There are several cases in which dipyridamole is prescribed with extreme caution:

  • elderly age;
  • pathologies associated with blood clotting disorders;
  • During pregnancy and breastfeeding.

Patients with such indications require dosage adjustment and medical monitoring of the condition.

Reviews of Dipyridamole

The drug is used mainly for preventive purposes or as part of combination therapy, which makes it difficult to assess its effectiveness, which is why there are very few reviews about Dipyridamole.

Pregnant women who received the drug for the prevention and complex treatment of fetoplacental insufficiency and premature aging of the placenta noted that dipyridamole was well tolerated; only some women experienced dizziness, and blood pressure decreased slightly.

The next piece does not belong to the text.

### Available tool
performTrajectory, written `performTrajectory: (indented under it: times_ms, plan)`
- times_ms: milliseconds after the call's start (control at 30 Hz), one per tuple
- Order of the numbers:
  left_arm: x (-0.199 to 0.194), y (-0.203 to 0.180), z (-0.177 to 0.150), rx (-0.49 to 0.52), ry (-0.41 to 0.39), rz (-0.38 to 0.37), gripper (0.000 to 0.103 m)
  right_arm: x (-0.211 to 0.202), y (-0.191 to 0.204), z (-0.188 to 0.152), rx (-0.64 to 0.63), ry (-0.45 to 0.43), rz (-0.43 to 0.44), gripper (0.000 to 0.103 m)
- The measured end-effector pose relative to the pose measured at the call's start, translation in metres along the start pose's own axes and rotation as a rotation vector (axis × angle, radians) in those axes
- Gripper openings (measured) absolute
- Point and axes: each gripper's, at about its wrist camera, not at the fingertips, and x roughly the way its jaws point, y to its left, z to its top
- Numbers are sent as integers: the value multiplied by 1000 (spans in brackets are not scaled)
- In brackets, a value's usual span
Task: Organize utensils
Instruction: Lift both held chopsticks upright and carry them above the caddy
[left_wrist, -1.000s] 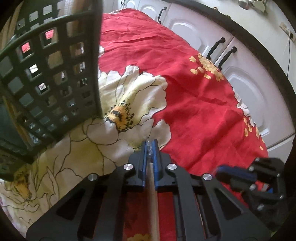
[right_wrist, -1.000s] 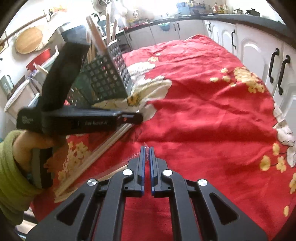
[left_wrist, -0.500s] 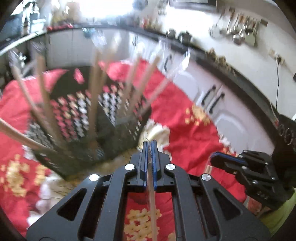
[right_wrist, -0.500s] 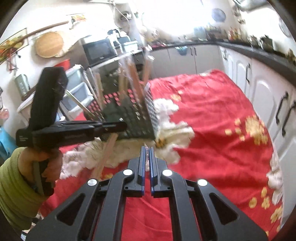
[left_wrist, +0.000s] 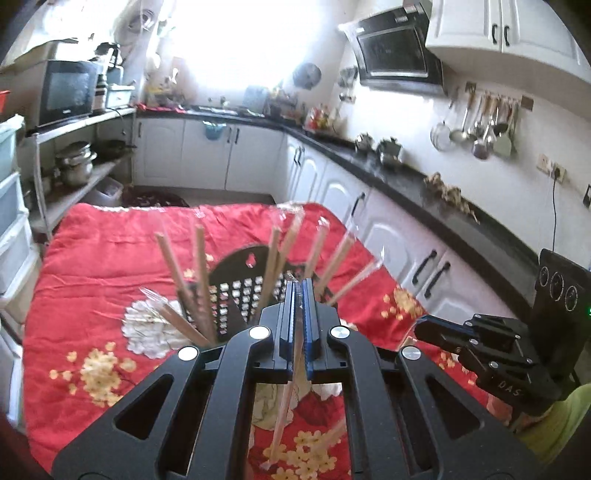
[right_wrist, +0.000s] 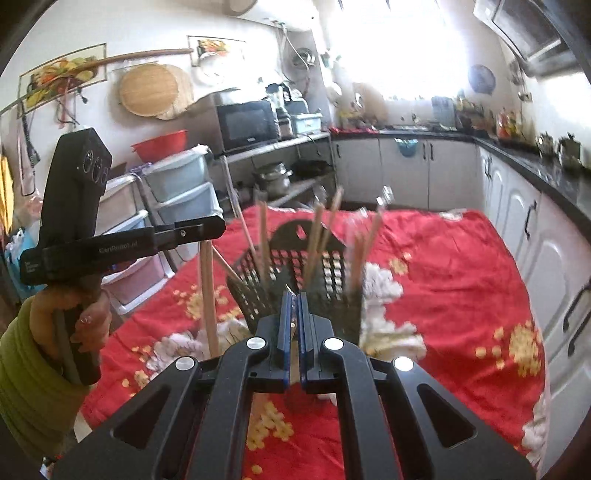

There are positive reviews about Dipyridamole as a means of preventing influenza and ARVI. Patients write that thanks to this drug they have become much less likely to suffer from colds and viral diseases. Its additional advantage is its ease of administration (once a week).

Studies that have studied the effect of dipyridamole in coronary heart disease, thrombosis and venous thromboembolism confirm the effectiveness of the drug in the prevention of these diseases.